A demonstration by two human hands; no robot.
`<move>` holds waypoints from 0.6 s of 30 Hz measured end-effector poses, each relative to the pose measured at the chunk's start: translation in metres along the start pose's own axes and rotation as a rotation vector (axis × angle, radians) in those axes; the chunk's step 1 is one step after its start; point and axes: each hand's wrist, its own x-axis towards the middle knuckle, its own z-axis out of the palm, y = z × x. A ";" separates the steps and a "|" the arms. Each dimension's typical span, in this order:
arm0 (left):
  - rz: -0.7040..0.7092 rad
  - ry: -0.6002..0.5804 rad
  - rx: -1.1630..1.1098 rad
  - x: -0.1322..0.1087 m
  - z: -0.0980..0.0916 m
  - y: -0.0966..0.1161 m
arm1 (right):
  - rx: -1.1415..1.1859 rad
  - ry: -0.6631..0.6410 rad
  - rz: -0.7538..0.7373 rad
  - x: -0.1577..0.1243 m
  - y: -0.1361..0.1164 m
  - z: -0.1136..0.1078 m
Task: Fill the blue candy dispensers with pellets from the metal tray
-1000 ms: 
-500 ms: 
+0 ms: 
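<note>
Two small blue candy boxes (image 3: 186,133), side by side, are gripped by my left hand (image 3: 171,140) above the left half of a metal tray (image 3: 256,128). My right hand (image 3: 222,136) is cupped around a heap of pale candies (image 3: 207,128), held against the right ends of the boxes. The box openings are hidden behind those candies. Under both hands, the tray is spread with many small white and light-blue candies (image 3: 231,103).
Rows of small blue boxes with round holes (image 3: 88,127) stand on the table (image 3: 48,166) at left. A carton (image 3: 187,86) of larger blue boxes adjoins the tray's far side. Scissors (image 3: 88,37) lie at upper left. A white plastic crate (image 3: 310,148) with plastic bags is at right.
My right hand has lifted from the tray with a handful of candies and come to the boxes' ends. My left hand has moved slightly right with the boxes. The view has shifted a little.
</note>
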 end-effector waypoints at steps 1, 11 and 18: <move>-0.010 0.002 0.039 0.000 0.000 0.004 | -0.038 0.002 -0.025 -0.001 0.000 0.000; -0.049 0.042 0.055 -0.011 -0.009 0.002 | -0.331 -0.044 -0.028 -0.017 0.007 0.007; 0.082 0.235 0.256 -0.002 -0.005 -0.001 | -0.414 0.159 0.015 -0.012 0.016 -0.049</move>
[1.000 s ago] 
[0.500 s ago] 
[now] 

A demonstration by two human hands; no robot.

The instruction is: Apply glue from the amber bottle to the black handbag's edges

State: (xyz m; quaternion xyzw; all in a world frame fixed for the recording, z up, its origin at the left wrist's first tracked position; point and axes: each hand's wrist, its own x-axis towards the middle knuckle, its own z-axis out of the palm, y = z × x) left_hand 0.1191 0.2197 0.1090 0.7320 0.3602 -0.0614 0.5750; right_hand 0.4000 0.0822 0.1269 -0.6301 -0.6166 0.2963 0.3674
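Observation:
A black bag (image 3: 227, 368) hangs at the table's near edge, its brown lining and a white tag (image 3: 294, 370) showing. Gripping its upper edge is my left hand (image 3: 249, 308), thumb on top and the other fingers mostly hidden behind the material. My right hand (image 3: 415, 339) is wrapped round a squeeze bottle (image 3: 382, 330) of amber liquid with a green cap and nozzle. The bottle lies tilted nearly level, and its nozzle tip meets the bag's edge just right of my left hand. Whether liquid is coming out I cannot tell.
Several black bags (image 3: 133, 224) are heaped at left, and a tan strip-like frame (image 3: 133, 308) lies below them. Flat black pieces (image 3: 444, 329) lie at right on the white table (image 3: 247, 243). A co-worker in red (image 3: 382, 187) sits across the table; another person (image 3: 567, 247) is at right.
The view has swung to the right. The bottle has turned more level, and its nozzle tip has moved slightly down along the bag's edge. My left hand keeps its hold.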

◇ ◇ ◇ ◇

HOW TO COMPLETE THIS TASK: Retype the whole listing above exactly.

ANSWER TO THIS TASK:
A demonstration by two human hands; no robot.
`<move>` holds waypoints from 0.6 s of 30 Hz measured end-effector poses, each relative to the pose measured at the chunk's start: translation in metres along the start pose's own axes and rotation as a rotation vector (axis × angle, radians) in those axes; the chunk's step 1 is one step after its start; point and axes: each hand's wrist, its own x-axis towards the middle knuckle, its own z-axis out of the palm, y = z × x. A ";" separates the steps and a "|" the arms. Each dimension's typical span, in this order:
arm0 (left):
  - rz: -0.7040..0.7092 rad
  - ry: -0.6002..0.5804 rad
  - rx: -1.1630..1.1098 rad
  - x: -0.1322..0.1087 m
  - z: -0.0980..0.0916 m
  - y: -0.0966..0.1161 m
arm1 (right):
  - rx: -1.1415..1.1859 rad
  - ry: -0.6631..0.6410 rad
  - rz: -0.7538..0.7373 rad
  - x: -0.1577..0.1243 m
  - y: -0.1361..0.1164 m
  - z: -0.1136..0.1078 m
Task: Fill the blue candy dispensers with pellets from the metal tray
-1000 ms: 
-500 ms: 
+0 ms: 
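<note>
Two small blue candy boxes (image 3: 186,133), side by side, are gripped by my left hand (image 3: 171,140) above the left half of a metal tray (image 3: 256,128). My right hand (image 3: 222,136) is cupped around a heap of pale candies (image 3: 207,128), held against the right ends of the boxes. The box openings are hidden behind those candies. Under both hands, the tray is spread with many small white and light-blue candies (image 3: 231,103).
Rows of small blue boxes with round holes (image 3: 88,127) stand on the table (image 3: 48,166) at left. A carton (image 3: 187,86) of larger blue boxes adjoins the tray's far side. Scissors (image 3: 88,37) lie at upper left. A white plastic crate (image 3: 310,148) with plastic bags is at right.
My right hand has lifted from the tray with a handful of candies and come to the boxes' ends. My left hand has moved slightly right with the boxes. The view has shifted a little.
</note>
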 end-effector waypoints at steps 1, 11 and 18: <move>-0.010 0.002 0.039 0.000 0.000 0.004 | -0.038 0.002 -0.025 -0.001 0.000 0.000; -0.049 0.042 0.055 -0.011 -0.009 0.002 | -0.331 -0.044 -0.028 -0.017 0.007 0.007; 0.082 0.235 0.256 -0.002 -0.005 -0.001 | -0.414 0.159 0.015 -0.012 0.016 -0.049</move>
[1.000 s ago] 
[0.500 s ago] 
[now] 

A demonstration by two human hands; no robot.

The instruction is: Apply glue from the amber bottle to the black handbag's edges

State: (xyz m; quaternion xyzw; all in a world frame fixed for the recording, z up, its origin at the left wrist's first tracked position; point and axes: each hand's wrist, its own x-axis towards the middle knuckle, its own z-axis out of the palm, y = z × x) left_hand 0.1191 0.2197 0.1090 0.7320 0.3602 -0.0614 0.5750; right_hand 0.4000 0.0822 0.1269 -0.6301 -0.6166 0.2963 0.3674
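Observation:
A black bag (image 3: 227, 368) hangs at the table's near edge, its brown lining and a white tag (image 3: 294, 370) showing. Gripping its upper edge is my left hand (image 3: 249, 308), thumb on top and the other fingers mostly hidden behind the material. My right hand (image 3: 415, 339) is wrapped round a squeeze bottle (image 3: 382, 330) of amber liquid with a green cap and nozzle. The bottle lies tilted nearly level, and its nozzle tip meets the bag's edge just right of my left hand. Whether liquid is coming out I cannot tell.
Several black bags (image 3: 133, 224) are heaped at left, and a tan strip-like frame (image 3: 133, 308) lies below them. Flat black pieces (image 3: 444, 329) lie at right on the white table (image 3: 247, 243). A co-worker in red (image 3: 382, 187) sits across the table; another person (image 3: 567, 247) is at right.
The view has swung to the right. The bottle has turned more level, and its nozzle tip has moved slightly down along the bag's edge. My left hand keeps its hold.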

Nothing further is required by the exercise.